AIM OF THE EXERCISE: Go through the listing below and list every line with "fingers".

EXTRACTED DATA Block Start

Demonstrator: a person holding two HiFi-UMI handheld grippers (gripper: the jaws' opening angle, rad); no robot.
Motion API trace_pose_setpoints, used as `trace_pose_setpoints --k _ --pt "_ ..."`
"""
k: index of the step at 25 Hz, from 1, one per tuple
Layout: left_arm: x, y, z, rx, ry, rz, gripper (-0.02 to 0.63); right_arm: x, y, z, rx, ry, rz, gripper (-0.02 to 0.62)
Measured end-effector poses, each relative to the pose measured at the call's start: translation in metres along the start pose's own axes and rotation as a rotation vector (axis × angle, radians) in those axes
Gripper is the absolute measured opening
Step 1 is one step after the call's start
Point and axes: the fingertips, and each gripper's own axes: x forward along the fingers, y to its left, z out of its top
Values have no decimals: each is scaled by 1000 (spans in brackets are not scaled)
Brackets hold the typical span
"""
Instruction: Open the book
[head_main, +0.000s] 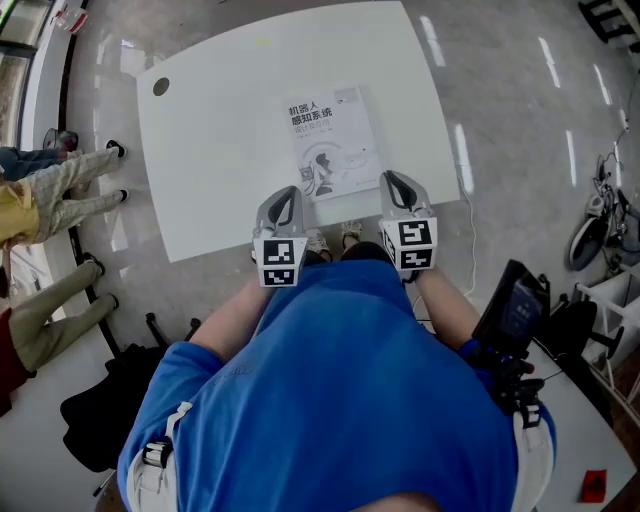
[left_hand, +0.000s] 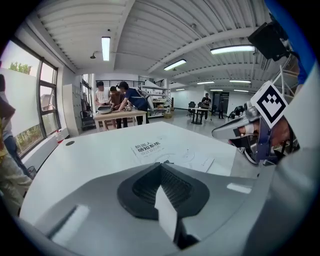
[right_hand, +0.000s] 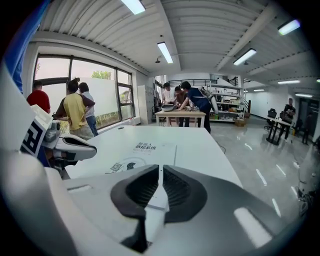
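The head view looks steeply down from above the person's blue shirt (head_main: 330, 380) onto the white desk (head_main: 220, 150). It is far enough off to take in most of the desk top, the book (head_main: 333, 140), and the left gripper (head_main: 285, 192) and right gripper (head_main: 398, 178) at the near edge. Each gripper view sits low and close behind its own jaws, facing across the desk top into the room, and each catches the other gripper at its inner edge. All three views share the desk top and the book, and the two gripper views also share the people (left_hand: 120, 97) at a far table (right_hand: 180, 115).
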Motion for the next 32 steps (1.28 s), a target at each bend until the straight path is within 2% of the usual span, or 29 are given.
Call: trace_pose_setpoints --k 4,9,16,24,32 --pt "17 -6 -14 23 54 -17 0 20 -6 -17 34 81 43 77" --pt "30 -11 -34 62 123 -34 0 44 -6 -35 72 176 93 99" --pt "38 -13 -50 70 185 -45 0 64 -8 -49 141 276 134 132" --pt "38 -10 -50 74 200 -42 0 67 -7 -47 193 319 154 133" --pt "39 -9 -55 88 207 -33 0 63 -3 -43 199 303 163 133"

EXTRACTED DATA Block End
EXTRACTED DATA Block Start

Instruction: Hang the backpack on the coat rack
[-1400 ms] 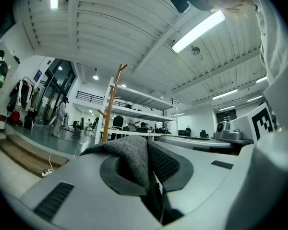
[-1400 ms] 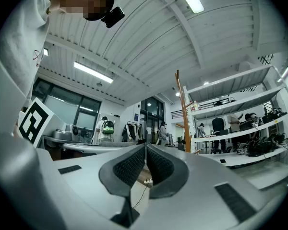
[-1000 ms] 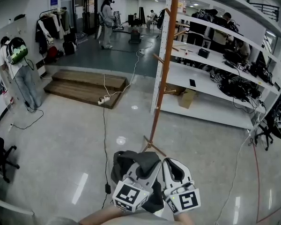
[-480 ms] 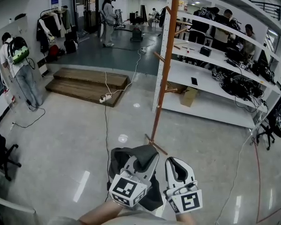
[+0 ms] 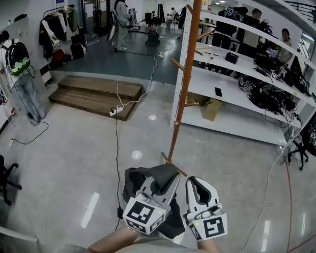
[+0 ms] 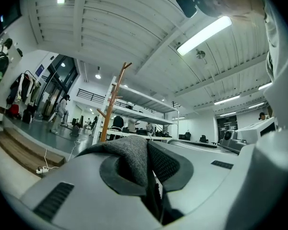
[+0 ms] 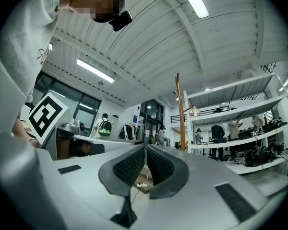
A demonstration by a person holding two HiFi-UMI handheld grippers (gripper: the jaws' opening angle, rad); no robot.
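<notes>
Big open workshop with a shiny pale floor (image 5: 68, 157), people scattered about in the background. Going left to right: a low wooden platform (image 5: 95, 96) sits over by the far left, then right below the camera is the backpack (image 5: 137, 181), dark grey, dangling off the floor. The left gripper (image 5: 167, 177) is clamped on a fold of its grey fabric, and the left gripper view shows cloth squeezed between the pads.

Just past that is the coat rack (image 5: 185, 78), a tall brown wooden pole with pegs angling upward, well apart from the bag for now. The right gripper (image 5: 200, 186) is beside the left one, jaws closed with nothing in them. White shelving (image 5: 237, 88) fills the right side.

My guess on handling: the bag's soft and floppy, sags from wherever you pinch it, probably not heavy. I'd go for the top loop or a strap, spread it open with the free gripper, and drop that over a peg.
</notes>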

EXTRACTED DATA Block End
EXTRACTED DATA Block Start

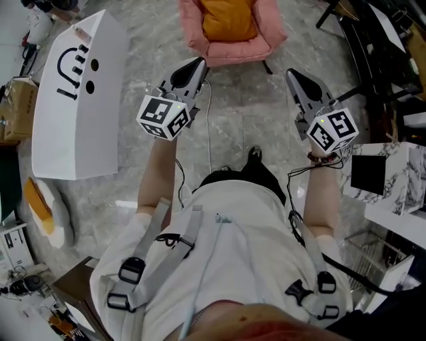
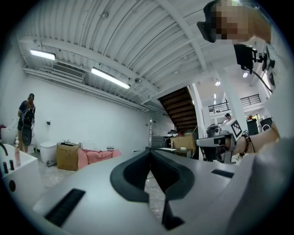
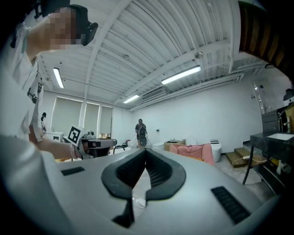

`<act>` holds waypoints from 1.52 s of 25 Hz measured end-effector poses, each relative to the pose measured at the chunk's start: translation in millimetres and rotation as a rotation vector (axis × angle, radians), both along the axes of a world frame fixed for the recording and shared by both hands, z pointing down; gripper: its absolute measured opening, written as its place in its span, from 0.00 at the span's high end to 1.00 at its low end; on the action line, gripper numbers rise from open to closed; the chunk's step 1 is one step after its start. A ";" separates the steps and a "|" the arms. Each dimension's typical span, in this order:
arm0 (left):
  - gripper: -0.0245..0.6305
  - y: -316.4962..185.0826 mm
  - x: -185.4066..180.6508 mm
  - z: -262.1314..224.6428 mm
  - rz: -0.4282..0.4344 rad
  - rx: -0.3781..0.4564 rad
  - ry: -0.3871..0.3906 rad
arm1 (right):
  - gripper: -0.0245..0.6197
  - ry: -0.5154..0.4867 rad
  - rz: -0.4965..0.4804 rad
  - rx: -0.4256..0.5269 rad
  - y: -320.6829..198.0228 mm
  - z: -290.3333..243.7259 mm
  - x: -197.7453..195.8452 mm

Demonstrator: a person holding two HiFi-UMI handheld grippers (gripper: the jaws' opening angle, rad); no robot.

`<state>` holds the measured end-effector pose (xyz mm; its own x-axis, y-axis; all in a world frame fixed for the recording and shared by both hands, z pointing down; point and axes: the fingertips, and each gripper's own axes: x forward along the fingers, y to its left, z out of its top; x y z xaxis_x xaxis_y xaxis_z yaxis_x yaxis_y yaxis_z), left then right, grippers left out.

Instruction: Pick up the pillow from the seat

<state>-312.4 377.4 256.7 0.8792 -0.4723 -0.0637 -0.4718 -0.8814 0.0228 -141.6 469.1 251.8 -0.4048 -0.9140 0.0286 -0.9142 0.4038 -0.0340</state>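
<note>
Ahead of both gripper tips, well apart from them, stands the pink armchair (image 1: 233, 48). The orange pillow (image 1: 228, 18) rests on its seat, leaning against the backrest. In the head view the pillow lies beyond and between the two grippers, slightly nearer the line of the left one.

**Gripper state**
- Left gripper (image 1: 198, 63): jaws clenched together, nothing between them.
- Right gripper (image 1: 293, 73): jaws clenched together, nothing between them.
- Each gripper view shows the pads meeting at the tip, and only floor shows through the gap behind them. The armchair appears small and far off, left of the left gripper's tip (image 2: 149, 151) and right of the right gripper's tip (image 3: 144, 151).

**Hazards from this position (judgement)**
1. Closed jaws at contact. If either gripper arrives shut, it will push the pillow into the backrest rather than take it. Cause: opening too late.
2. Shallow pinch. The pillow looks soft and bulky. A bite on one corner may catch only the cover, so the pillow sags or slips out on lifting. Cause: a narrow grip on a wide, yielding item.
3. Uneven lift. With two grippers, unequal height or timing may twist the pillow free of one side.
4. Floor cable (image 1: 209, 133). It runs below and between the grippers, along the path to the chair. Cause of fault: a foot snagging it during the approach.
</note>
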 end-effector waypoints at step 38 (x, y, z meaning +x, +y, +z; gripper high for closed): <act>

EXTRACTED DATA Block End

ANSWER AREA:
Point and axes: the fingertips, and each gripper's own axes: x forward along the fingers, y to its left, z out of its top
`<state>` holds the measured end-effector pose (xyz mm; its own x-axis, y-axis; all in a world frame fixed for the recording and shared by both hands, z pointing down; point and axes: the fingertips, and each gripper's own axes: x forward along the fingers, y to its left, z out of its top; x y z xaxis_x xaxis_y xaxis_z yaxis_x yaxis_y yaxis_z), left then right, grippers left out.

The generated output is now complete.